Jackson’s mouth quirked at one corner in that way she’d come to like seeing.Face it, you just like his mouth...

“I guess,” he said, looking both pleased and worried.

“So you’re going to buy him too?” she asked.

“He’d probably be okay. He just needs a rider with more experience, but...”

“Probably isn’t good enough,” she said, staring at this man she’d so misjudged.

“No, it’s not,” he agreed.

“Assuming you’re going to be staying awhile, you could bring him here,” Dad said. Jackson looked startled. “Your other one too. You could keep them in the little barn up at your place.”

Your place.

“You’d... be okay with that?” Jackson asked her father, sounding almost as startled as he’d looked.

“You wouldn’t be the first ranch hand to bring their own horse,” Dad said easily. “And son, you’ve been working like one.”

And suddenly, in Nic’s mind, the dreams she’d had about someday making that house on the hill hers collided with him already living there, and she was thinking of what it would be like if both those things came together.

She almost laughed out loud at herself, at the crazy way her brain had put that together.

She wasn’t laughing at all at the way her heart responded to it.

Chapter Twenty-Three

“Thanks for this,”Jackson said to the man beside him as they watched the two boys deep in conversation while brushing the tri-colored dog, who stood for the ministering patiently.

“Don’t thank me,” Keller Rafferty said. “Like Lucas said, it was my mother’s idea, and he agreed immediately. He remembers how awful it was for him, and he was over twice Jeremy’s age when his parents were killed.”

Jackson watched Jeremy’s expression, which alternated between brow-furrowed seriousness to smiling delight, when the Aussie-Border collie mix swiped a doggie kiss over his cheek.

On his other side, Nic laughed in almost equal delight. “I’m thinking he needs a dog to take care of.”

Jackson looked at the woman who had driven them over to the Rafferty ranch, saying she hadn’t had a chance to talk to Maggie Rafferty in a while. She was smiling so widely as she watched his son, anyone would have thought Jeremy was hers.

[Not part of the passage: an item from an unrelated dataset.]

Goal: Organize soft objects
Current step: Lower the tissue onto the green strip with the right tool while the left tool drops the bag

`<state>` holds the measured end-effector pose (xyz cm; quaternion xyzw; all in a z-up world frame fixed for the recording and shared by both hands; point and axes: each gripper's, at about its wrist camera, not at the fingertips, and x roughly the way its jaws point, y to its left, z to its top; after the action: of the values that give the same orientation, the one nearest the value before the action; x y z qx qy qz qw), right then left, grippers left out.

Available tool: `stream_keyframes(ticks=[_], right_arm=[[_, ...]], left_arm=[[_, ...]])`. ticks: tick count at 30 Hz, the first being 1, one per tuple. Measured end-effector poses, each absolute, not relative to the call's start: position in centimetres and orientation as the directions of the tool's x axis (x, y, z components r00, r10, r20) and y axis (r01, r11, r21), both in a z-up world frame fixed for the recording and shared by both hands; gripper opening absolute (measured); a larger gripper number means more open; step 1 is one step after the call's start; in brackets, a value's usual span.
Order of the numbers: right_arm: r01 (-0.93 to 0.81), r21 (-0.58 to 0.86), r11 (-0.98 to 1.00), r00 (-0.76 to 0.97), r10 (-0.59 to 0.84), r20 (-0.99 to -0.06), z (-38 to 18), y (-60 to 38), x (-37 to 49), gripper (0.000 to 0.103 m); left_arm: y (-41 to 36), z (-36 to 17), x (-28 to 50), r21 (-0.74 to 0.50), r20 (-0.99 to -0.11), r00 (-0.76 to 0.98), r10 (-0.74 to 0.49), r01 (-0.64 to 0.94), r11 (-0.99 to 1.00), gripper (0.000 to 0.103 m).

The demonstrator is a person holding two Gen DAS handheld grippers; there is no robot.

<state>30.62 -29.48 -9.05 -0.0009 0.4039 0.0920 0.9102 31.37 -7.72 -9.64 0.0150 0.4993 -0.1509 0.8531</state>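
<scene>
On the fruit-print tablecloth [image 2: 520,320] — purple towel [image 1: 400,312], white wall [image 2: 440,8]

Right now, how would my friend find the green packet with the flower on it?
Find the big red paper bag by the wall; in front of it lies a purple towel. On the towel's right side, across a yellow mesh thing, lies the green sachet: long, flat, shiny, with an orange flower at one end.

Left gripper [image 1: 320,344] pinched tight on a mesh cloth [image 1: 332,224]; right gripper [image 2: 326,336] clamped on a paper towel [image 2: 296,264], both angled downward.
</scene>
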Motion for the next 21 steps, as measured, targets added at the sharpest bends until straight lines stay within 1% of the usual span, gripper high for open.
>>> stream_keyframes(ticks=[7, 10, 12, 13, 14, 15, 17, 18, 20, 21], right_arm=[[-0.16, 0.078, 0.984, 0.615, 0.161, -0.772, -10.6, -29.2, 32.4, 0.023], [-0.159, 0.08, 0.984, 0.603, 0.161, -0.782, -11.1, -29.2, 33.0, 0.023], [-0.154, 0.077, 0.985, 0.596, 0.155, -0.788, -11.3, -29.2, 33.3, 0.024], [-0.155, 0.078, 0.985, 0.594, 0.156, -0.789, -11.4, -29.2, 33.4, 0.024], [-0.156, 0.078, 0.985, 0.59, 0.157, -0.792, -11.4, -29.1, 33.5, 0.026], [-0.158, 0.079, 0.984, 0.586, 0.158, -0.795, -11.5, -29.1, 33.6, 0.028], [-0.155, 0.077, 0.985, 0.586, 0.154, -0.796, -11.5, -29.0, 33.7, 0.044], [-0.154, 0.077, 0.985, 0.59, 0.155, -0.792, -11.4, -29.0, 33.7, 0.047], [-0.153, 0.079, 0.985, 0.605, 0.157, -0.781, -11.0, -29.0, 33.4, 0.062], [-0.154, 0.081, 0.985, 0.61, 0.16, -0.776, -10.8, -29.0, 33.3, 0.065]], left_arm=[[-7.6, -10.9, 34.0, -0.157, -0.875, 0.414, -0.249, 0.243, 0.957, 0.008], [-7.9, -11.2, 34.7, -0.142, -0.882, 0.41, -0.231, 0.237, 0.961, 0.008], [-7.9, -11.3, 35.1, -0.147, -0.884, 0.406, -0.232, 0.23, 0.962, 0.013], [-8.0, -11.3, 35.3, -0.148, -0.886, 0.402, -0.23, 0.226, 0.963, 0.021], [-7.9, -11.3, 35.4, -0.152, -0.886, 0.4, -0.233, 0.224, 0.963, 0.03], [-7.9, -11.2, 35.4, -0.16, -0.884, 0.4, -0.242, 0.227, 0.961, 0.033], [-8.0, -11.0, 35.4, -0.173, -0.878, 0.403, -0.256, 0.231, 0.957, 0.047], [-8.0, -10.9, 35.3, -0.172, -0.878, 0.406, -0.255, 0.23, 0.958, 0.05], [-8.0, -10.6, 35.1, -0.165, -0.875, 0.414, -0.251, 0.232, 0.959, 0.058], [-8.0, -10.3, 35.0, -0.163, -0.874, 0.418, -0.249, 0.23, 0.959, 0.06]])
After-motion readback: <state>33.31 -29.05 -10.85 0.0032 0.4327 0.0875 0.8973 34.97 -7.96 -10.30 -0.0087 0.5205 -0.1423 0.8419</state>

His breath jammed in his throat at his own thought. It felt like a bit of a betrayal of Leah, liking it so much, but how could he not when she looked at his lost little boy that way?

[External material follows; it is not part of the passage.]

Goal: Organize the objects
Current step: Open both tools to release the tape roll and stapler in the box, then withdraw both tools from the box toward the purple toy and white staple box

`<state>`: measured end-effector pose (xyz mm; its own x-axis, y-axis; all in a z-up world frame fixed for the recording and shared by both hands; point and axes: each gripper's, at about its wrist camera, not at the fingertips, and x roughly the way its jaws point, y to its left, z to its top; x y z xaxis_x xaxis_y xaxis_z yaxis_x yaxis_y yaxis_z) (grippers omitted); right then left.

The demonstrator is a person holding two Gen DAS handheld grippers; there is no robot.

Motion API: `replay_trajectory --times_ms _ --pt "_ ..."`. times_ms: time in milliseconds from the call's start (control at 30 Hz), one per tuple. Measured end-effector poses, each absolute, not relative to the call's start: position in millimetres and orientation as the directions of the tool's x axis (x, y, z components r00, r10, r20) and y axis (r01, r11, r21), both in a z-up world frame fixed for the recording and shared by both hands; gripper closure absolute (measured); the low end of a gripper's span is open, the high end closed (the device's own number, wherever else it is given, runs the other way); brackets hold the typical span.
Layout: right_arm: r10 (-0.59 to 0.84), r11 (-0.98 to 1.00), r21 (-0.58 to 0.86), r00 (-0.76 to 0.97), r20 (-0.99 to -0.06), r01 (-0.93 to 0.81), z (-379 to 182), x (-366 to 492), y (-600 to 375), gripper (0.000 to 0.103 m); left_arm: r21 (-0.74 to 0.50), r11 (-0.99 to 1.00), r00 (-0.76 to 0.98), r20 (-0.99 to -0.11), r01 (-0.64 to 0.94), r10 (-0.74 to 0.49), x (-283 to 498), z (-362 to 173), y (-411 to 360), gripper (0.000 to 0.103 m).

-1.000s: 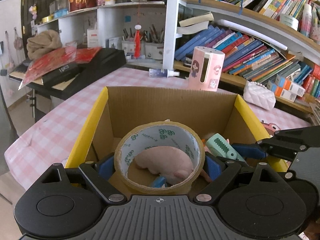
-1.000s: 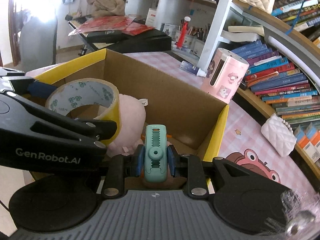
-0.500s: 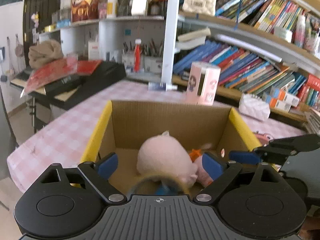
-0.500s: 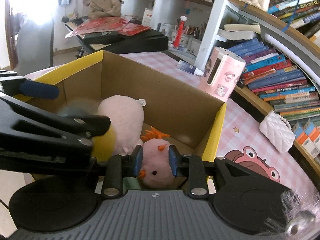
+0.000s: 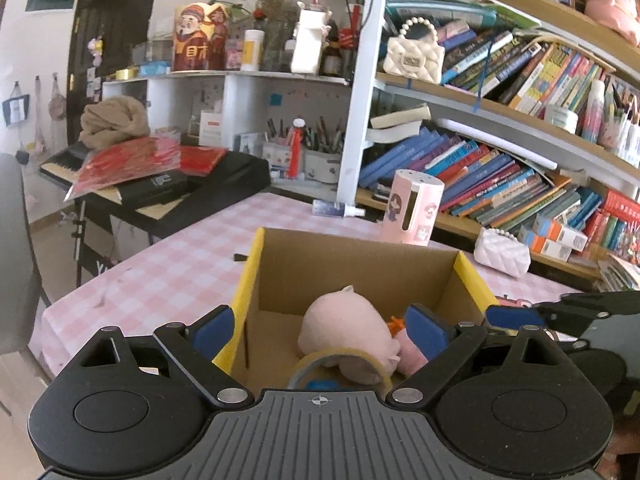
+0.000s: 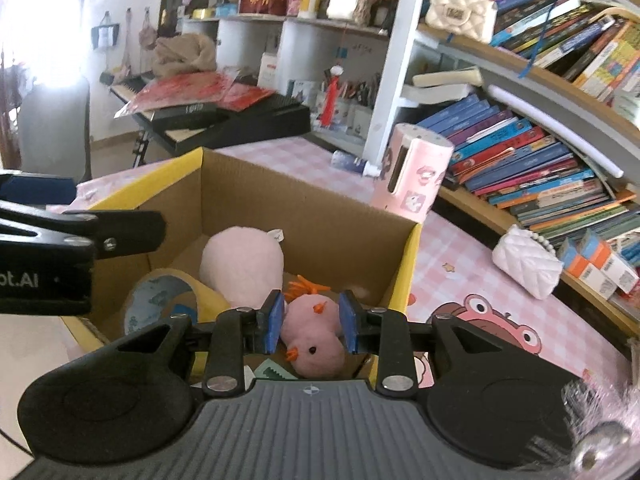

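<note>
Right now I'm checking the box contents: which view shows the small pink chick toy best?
The right wrist view: the chick toy shows its eye, beak and orange tuft in the cardboard box. The left wrist view shows only a pink sliver beside the pink plush.

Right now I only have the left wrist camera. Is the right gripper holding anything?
Observer: No. The right gripper has just been opening its jaws a little; the gap is narrow and they grip nothing.
Operator: What's the pink thing with the orange tuft?
Observer: A toy chick, lying in the box below those jaws.
Operator: Anything else down there?
Observer: A green clip, right beside the chick.
</note>
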<state>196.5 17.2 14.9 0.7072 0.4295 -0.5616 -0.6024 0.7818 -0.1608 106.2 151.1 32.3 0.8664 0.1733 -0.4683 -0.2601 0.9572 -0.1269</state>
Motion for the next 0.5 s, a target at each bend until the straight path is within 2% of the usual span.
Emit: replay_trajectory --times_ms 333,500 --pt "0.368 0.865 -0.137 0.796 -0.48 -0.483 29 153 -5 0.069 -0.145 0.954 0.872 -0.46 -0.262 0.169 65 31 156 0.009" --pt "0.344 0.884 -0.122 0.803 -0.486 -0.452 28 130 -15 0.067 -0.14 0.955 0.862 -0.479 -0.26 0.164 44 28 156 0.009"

You’re the problem, not her.

“I agree,” Maggie Rafferty said as she came up beside them, carrying a tray holding a half-dozen mugs of hot chocolate. “And it so happens Chance has a prime candidate. You’ll have to come back and meet him, when Chance gets back.”

Nic looked at the older woman with some surprise. “A dog that would work for a little boy?”

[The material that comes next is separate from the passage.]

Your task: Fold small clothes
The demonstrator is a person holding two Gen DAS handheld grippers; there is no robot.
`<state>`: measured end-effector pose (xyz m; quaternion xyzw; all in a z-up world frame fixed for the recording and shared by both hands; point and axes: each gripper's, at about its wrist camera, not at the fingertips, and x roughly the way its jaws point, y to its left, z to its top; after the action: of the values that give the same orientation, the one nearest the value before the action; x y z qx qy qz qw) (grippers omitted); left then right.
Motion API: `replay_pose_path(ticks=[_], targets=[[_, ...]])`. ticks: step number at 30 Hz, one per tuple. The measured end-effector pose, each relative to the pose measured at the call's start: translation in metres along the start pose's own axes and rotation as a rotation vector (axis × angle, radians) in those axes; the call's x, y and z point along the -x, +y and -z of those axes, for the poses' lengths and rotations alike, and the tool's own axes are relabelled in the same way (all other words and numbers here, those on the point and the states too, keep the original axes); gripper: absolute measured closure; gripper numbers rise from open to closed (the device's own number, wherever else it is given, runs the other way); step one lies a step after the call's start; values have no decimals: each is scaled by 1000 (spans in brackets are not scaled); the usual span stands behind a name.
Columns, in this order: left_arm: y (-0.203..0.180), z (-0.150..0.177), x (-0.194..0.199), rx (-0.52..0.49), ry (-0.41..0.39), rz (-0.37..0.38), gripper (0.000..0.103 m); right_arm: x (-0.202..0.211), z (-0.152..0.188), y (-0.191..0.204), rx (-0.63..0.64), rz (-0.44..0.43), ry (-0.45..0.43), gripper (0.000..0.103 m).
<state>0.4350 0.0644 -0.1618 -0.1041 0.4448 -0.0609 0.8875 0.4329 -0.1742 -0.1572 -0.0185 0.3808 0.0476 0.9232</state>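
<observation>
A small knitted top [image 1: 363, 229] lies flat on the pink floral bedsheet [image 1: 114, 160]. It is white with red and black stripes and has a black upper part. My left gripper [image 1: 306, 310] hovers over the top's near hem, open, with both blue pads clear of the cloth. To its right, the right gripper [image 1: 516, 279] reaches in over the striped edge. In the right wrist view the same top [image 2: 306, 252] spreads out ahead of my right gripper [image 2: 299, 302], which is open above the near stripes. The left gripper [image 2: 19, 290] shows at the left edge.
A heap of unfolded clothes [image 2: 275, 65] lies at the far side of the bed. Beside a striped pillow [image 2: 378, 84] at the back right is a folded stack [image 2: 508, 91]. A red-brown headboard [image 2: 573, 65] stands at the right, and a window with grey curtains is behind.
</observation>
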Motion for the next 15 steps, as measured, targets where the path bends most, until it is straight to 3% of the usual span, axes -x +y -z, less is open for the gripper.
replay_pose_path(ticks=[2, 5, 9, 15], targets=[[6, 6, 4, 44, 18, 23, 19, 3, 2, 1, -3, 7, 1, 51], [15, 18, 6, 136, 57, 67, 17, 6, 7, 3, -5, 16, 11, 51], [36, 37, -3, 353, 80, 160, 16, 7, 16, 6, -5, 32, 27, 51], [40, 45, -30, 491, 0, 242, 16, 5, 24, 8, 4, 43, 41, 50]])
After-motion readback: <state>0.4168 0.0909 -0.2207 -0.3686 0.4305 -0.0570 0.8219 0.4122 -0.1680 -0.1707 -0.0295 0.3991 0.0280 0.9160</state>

Maggie nodded. “This one’s different. It’s a golden retriever he took in from a friend, not because he made the list.”

Jackson had known only what Lucas had said that day they’d first met, that Chance Rafferty was former military himself, but now rehabbed military dogs. It was Nic who had told them, on the way here, that his organization,They Also Serve, took on the dogs the military had given up on. The ones who made the euthanasia list.

“They’d be put down if he didn’t take them. He brings them here and works nothing short of miracles with them. And any who simply can’t be brought back to normal life, who are too traumatized—which for Chance has been exactly two the entire time he’s been doing this—he keeps. They live out their days on the ranch.”

When she’d smiled, it had been one of admiration. And since it was a more than admirable cause, there was no reason for it to make him a little grumpy. After all, he greatly respected Chance, both for his service and for what he was doing now, so it made no sense.